- DATASET SECTION -
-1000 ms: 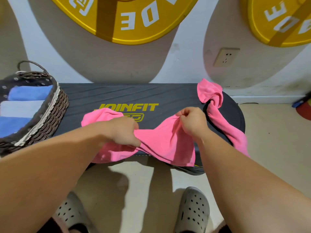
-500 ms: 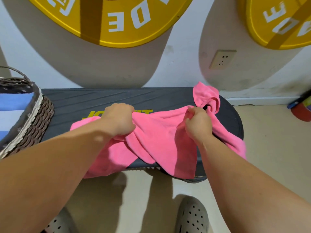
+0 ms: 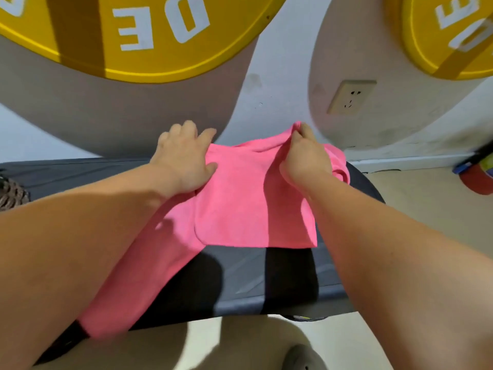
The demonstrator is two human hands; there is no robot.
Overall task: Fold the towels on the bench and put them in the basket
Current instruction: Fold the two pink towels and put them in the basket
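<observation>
A pink towel (image 3: 240, 198) is held up over the dark grey bench (image 3: 80, 174), its near edge hanging doubled over and a long tail trailing down left under my left forearm. My left hand (image 3: 184, 158) grips the towel's upper left edge, thumb on the front. At the upper right, my right hand (image 3: 304, 156) pinches the towel's corner. More bunched pink cloth (image 3: 340, 161) lies behind my right wrist; whether it is the same towel I cannot tell. Only a sliver of the woven basket (image 3: 10, 193) shows at the far left edge.
Two yellow weight plates (image 3: 133, 36) lean on the wall behind the bench, with a wall socket (image 3: 350, 97) between them. A red object (image 3: 477, 180) sits on the floor at right. A grey clog (image 3: 304, 359) shows below the bench's near edge.
Both hands have carried the towel up and away from me towards the wall, and it now hangs doubled. The view has swung right, so the basket has slid almost out of sight.
</observation>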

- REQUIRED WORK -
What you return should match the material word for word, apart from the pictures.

- EXERCISE ANSWER -
-1000 ms: 
-500 ms: 
+0 ms: 
The demonstrator is two human hands; there is no robot.
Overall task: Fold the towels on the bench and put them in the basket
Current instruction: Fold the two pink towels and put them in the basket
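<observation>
A pink towel (image 3: 240, 198) is held up over the dark grey bench (image 3: 80, 174), its near edge hanging doubled over and a long tail trailing down left under my left forearm. My left hand (image 3: 184, 158) grips the towel's upper left edge, thumb on the front. At the upper right, my right hand (image 3: 304, 156) pinches the towel's corner. More bunched pink cloth (image 3: 340, 161) lies behind my right wrist; whether it is the same towel I cannot tell. Only a sliver of the woven basket (image 3: 10, 193) shows at the far left edge.
Two yellow weight plates (image 3: 133, 36) lean on the wall behind the bench, with a wall socket (image 3: 350, 97) between them. A red object (image 3: 477, 180) sits on the floor at right. A grey clog (image 3: 304, 359) shows below the bench's near edge.
Both hands have carried the towel up and away from me towards the wall, and it now hangs doubled. The view has swung right, so the basket has slid almost out of sight.
</observation>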

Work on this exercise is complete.